**AIM OF THE EXERCISE:**
What you should give back is a precise copy of the lines below from the one containing "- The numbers" through the one containing "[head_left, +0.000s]", with no pictures.

**INFORMATION SHOWN:**
::::::::

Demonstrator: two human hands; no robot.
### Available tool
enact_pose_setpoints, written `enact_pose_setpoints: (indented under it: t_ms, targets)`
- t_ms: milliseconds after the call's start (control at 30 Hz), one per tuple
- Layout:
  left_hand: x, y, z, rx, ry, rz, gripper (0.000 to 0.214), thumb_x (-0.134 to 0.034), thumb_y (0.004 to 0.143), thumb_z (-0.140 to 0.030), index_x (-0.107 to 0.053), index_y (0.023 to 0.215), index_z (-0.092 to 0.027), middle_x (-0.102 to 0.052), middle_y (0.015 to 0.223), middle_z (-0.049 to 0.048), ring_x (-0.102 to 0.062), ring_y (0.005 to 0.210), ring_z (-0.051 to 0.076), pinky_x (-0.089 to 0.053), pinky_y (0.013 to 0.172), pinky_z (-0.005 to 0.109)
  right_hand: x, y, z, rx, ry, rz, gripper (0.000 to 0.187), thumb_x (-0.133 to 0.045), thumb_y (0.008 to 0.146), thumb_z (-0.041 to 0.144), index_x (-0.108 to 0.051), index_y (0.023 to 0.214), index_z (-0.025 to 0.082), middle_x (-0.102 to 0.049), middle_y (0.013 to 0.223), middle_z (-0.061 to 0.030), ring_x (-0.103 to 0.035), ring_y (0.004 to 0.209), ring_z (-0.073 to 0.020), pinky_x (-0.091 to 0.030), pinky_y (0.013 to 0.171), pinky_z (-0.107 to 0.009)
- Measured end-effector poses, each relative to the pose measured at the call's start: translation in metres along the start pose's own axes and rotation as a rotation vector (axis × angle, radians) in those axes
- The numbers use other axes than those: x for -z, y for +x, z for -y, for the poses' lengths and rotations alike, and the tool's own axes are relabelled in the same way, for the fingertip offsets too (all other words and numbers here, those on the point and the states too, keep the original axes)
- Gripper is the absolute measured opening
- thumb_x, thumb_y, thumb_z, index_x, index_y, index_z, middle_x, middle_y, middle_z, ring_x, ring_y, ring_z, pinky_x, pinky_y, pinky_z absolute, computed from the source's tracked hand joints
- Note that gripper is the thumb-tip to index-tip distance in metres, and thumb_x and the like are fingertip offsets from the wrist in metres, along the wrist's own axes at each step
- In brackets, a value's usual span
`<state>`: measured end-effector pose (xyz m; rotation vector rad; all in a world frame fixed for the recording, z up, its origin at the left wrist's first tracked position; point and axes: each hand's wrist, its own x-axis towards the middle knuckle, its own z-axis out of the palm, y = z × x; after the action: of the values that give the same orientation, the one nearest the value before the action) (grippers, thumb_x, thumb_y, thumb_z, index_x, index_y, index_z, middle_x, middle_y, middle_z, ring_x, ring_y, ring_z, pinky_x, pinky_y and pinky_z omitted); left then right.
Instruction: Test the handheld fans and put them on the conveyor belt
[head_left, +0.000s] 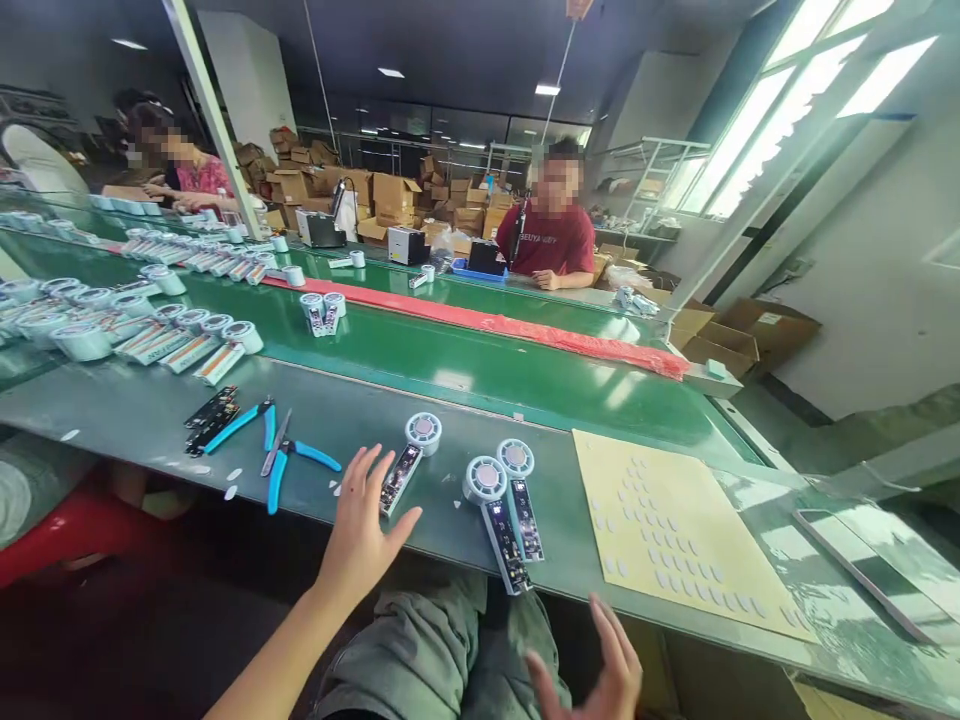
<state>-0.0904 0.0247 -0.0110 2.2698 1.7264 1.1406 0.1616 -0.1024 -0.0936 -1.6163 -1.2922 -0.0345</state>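
Observation:
My left hand [364,530], fingers apart, is over the bench edge beside a handheld fan [424,432] whose handle shows a bare circuit board. Part of that handle is hidden behind the fingers; I see no grip on it. Two more such fans, a front one [486,480] and one behind it [516,458], lie close together to the right, boards facing up. Low in the view, my right hand [592,670] hangs in front of the bench with thumb and fingers spread, holding nothing. Nearest to it is a yellow sheet [600,470] bearing rows of small pale oval stickers [660,537].
Blue-handled cutters [281,460] and loose circuit boards [212,420] lie to the left. Many fans [172,335] crowd the green conveyor belt [390,355], with red film [480,322] along it. A phone [870,570] rests at far right. A co-worker [555,235] sits opposite.

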Motion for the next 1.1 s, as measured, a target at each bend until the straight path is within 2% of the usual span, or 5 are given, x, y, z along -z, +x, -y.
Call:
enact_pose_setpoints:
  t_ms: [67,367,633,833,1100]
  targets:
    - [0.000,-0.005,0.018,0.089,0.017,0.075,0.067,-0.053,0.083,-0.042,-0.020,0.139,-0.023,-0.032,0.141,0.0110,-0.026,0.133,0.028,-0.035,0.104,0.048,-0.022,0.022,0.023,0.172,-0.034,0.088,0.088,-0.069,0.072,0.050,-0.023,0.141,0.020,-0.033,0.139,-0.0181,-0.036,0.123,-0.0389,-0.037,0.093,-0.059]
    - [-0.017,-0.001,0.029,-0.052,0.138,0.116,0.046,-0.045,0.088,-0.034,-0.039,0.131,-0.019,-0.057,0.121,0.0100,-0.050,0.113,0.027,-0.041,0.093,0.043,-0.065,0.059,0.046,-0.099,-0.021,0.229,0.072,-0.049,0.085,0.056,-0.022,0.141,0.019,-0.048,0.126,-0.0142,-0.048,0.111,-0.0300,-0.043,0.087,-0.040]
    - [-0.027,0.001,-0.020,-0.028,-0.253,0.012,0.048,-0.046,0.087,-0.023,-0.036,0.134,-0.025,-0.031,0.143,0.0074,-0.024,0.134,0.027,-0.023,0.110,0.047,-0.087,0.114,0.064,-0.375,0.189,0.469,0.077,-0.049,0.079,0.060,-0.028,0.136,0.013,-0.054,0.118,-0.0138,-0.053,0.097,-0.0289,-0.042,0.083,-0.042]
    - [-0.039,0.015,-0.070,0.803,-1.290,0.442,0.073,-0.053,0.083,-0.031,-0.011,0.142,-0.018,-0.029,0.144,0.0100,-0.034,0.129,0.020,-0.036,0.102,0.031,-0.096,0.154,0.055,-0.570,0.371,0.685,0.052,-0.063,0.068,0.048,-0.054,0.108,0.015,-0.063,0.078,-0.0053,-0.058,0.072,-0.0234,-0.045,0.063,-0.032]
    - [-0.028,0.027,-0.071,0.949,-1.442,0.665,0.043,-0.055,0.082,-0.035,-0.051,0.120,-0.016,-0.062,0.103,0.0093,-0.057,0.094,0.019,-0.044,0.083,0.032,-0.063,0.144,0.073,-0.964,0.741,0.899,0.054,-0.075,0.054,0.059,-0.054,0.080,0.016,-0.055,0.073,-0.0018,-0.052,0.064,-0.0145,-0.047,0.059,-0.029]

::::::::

**EXERCISE SOLUTION:**
- The numbers use other axes than those: x for -z, y for +x, z for -y, for the poses' lengths and rotations alike, and the tool's own axes are relabelled in the same way, for the fingertip offsets too (all other words and numbers here, those on the point and the states too, keep the original axes)
- Gripper is the absolute measured opening
- thumb_x, thumb_y, thumb_z, index_x, index_y, index_z, middle_x, middle_y, middle_z, ring_x, ring_y, ring_z, pinky_x, pinky_y, pinky_z absolute, computed from the source's tracked hand joints
- Note that gripper is the thumb-tip to index-tip distance in metres, and thumb_x and the like are fingertip offsets from the wrist in metres, along the wrist's own axes at each step
- In brackets, a value's usual span
`<state>`: measured end-effector pose (xyz m; rotation vector rad; all in a world frame fixed for the recording, z up, its origin at the left wrist's first tracked position; point and axes: each hand's wrist, its own x-axis towards the middle knuckle, its own z-axis out of the palm, y = z × x; after the action: of the values that give the same orientation, the one nearest the value before the action) (grippers, thumb_x, thumb_y, thumb_z, index_x, index_y, index_z, middle_x, middle_y, middle_z, ring_x, ring_y, ring_z, pinky_x, pinky_y and pinky_z omitted); left then right.
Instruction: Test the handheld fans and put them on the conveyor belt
[head_left, +0.000s] 

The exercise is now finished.